To me, the whole thing is becoming a blur. I'm guessing I should be grateful for this memory lapse--that I shouldn't take for granted how my body is doing me a favor by wiping the slate clean. I will say that I'm sure glad writing my thesis and defending it is over. I will never have to do that again, and I am resting in that hard fact.
My mother and father traveled from Ohio to see my public seminar, and support me during this final step. Tony's family was also planning on attending, but due to some emergency medical issues, remained in Missouri and sent their love from afar. I felt like a marathon runner whose buddies carried him the last few hundred feet. My feet were skittering on the pavement, while they gripped my waist and ran for me. I would have not made it without the direct support of my husband, family and close friends. I had my faith in God restored during these last, grueling moments as a graduate student. I believe He worked in the hearts of people I would have not expected to encourage me (people from my past, who I have not had contact with for months, and in one case, years).
There were so many tears and mini-breakdowns in the last couple of months. In retrospect, I'm actually impressed that I made it through. My favorite analogy, which is adapted from a coworker, is that I was like a balloon in a cactus patch. Any sudden or slight change in the wind would make me "pop" and question my ability to finish.
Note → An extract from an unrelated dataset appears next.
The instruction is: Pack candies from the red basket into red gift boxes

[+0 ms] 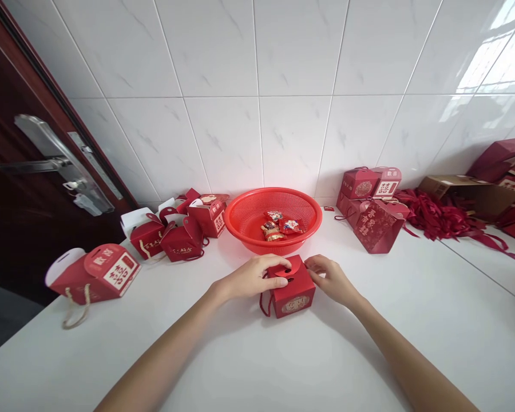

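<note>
A small red gift box [295, 294] with a gold-patterned front sits on the white table, its top flaps folded over and a dark red cord hanging at its left side. My left hand [260, 276] grips the box from the left, fingers on the top flap and thumb near the front top edge. My right hand [331, 277] is at the box's right side, fingers curled against its upper right edge; its fingertips are partly hidden. Just behind the box stands a red plastic basket [244, 232] with several wrapped sweets [290, 226] inside.
Several red boxes [182, 240] stand at the left, with a larger one [107, 274] nearer the table edge. More boxes [375, 223], dark red ribbons [433, 214] and a brown carton [472, 191] lie at the right. A tiled wall [223, 137] rises behind.
</note>
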Motion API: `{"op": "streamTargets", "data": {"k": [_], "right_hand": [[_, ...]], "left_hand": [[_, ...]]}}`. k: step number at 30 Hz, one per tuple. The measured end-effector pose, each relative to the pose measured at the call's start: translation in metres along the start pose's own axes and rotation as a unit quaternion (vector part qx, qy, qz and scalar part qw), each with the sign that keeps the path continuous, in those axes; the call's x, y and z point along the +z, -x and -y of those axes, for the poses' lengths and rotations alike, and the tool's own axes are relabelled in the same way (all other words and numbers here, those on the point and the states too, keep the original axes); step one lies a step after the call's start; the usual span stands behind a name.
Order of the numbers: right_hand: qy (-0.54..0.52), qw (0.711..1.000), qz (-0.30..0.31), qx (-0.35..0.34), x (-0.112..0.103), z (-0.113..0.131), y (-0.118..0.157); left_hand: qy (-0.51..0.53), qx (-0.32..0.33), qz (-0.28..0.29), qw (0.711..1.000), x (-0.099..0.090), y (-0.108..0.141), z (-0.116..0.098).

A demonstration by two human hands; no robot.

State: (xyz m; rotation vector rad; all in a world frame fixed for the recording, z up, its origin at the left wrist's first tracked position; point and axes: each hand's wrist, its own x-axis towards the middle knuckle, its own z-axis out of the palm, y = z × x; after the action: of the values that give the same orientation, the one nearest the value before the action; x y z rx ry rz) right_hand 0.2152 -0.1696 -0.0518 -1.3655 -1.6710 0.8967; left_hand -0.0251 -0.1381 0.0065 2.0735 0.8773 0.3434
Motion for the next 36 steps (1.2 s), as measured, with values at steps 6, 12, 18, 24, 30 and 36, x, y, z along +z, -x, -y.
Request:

All this to say, I'm done! I have a doctorate in chemical biology. I've proven to my peers and my mentors that I'm pretty smart, and I'm capable. I'm looking forward to the next chapter of my life, and being in a different community of brilliant people. I'll certainly miss the majority of the people I worked with in my lab and my friends in the graduate program, but it's time for me to move on to something new. I feel electrified with excitement for what is to come.
I've put together a few photos from my defense, and the mini-shindig I had the day afterwards. Thank you so much to those who carried me those last few feet. You are forever my heroes.
A few photos were taken with my title slide. I wasn't profusely sweating yet...
Mom, Dad and Me!
Sweet Tones. I just love him so much.
In the thick of my presentation! This was the last photo Tony took, as he noticed the flash was bothering me :)...
My lab had a sweet celebration after my committee was done with me. I was gifted an awesome bowling shirt with "Doc" embroidered on it from one of my mentors!
Our little pavilion in Kit Carson Park was a nice (but chilly!) place to celebrate with a BBQ!
Amber made me a picaken. I made one for her defense, too! For those of you not familiar with a picaken, it's a pie baked inside of a cake. And yes, it is incredible.
Sweet friends and family--so thankful for all of them!